TASK DESCRIPTION: Omit the pictures and retype only the lines from the one containing "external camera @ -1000" through the end of the listing, both ends included.

Segment Start: RECORDED INFORMATION

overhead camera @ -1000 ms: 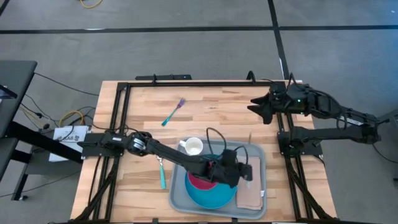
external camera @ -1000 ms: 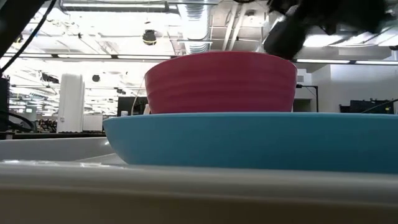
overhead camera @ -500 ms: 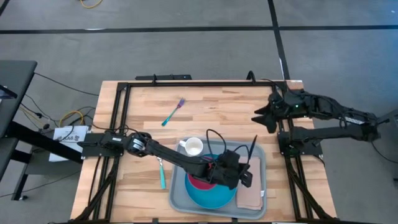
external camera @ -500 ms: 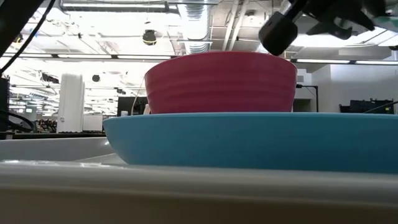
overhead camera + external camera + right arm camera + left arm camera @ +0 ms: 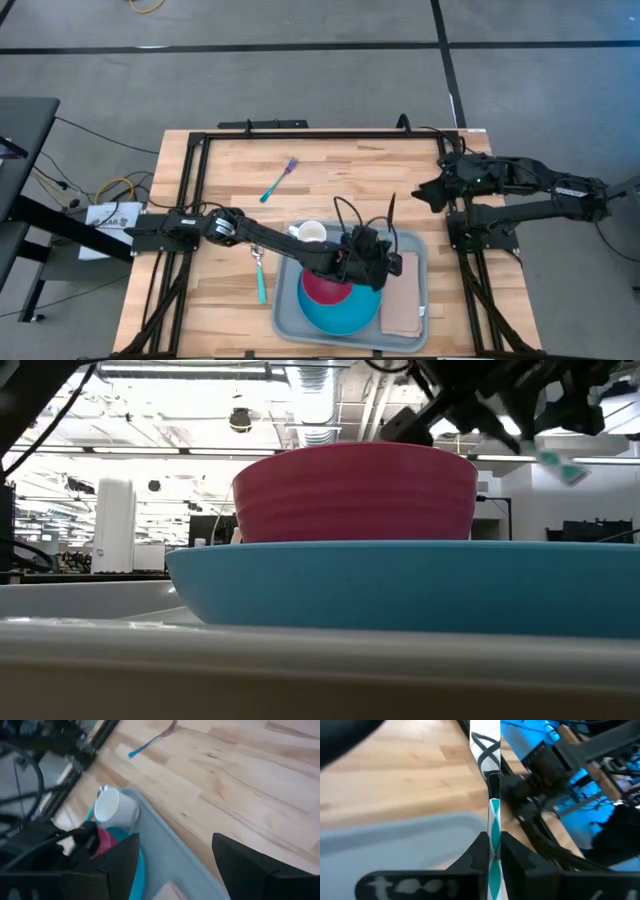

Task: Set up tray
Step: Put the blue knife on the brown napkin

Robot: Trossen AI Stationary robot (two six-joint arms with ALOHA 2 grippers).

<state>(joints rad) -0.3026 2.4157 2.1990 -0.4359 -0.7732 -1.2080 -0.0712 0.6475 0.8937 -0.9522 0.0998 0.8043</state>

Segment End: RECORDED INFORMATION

YOUR SOLUTION:
external camera @ -1000 ms: 
overhead camera @ -500 ms: 
external camera @ -500 ms: 
overhead camera + external camera + right arm camera + left arm camera @ +0 ms: 

Task: Set up tray
Step: Put the blue knife on the brown napkin

Robot: Trossen AI Stationary robot (two six-joint arms with ALOHA 2 grippers).

<state>(joints rad) -0.3026 2.4157 2.1990 -0.4359 -0.7732 -1.2080 -0.0712 0.6475 0.8937 -0.9522 0.0998 0.8043</state>

The output for this exercise is complete.